She runs. She runs all the time.
Does she ever stop?
He saw her everyday. She passed him by, running - always in the same place, always at the same time. She smiled and waved. Everyday. She smiled and waved. There was no fright, no disgust in her eyes, only warmth ; and her smile was the brightest he had ever seen.
Everyday in the same time. At the same place.
It became a habit. Everyday of the week found him sitting alone on that very bench, in that very park, waiting for that short, curly-haired, dark-eyed woman to pass by.
Who was running all the time.
He was waiting for her. He didn't know why it was so important to see her - but it was. It was a comforting certitude : come hell or high water, she was running. She was like a bird, flying away - free. It was both a reminder of his own imprisonment and an unforeseen source of comfort. It was both certainty and faith. It was safe.
She was not afraid of him ; she was not disgusted by his mere presence ; and above all, she wasn't expecting anything out of him. She didn't expect him to be here ; but yet here he was, at that same place everyday, for once unburdened.
It was a relief.
She was everything he was not. Happy and beautiful and free. Everything he wished to be.
He watched her. Waited for her. Every single day, on that bench, only to see her for a glorious ten seconds. Seeing her brought a myriad of emotions deep in his gut, battling against the numbness of his heart.
That was why he needed to see her everyday. Unbeknownst to her, she was helping him remain human, even if only a bit.
Jealousy ; jealousy and despair. Unlike him, she was heading somewhere - to a loving home, or to a sweet child, or to anywhere free people went to - jealousy and despair, and rage and loneliness, and a maddening emptiness, like a tear in his tattered soul. The Fates had other plans for him.

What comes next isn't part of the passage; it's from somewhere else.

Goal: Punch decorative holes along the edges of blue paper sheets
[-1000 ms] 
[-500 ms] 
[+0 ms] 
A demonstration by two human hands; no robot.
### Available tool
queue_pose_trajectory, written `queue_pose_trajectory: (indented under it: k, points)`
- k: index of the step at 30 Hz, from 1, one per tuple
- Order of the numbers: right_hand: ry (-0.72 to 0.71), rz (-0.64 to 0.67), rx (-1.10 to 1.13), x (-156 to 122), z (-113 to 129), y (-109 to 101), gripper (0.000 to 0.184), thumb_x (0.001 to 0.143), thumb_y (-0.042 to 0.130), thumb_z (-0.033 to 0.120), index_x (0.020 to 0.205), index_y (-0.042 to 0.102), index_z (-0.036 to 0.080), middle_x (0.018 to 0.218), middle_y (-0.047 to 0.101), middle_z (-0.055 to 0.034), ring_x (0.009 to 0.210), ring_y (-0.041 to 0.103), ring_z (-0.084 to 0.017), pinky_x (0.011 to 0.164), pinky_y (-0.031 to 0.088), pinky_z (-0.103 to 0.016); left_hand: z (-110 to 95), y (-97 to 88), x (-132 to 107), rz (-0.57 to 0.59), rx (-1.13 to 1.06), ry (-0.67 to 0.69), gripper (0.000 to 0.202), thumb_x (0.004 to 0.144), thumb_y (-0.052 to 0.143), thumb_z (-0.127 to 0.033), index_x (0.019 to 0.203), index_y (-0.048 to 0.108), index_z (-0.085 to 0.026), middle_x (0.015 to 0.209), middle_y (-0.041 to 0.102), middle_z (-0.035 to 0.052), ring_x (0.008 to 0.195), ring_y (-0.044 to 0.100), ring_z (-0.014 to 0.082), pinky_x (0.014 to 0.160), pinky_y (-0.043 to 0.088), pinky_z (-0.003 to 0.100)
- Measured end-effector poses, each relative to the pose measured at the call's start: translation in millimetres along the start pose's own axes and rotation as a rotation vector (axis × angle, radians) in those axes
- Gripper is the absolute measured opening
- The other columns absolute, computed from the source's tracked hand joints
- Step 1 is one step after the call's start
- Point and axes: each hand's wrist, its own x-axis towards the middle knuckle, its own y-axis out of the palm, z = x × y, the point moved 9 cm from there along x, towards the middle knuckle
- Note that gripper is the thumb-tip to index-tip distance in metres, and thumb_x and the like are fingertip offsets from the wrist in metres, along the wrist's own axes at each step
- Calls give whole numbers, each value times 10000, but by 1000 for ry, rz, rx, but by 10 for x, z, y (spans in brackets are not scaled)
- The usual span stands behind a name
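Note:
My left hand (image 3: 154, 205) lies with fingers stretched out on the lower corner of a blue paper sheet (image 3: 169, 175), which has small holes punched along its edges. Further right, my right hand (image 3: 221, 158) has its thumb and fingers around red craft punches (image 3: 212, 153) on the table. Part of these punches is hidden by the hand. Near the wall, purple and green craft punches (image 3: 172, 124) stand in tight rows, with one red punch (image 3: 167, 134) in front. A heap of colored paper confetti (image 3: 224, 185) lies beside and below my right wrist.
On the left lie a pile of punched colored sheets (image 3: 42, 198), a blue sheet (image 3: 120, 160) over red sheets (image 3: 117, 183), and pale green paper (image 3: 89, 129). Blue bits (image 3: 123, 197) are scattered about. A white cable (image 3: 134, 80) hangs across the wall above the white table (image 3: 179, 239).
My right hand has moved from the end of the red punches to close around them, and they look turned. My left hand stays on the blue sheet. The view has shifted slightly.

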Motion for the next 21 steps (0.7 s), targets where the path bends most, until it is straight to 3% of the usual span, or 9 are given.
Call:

He hated her. Her bright smile, her dark skin, her curly head ; none of those were not his alone. Weren't his at all ; she belonged in the sun, in a world of possibilities, while he belonged - he could not say where. He was a festering wound, forced to crawl in the dark, prostrated before his master's feet, creeping in blood and fear.
He loved her. He could almost feel the warmth radiating from her when she ran past him ; he saw the worry in her eyes, worry for him, when she did not even know his name ; worry for the hobo she probably thought he was, sitting here in the rain, in the cold, in the desperate darkness of the world he had built for himself to perish in.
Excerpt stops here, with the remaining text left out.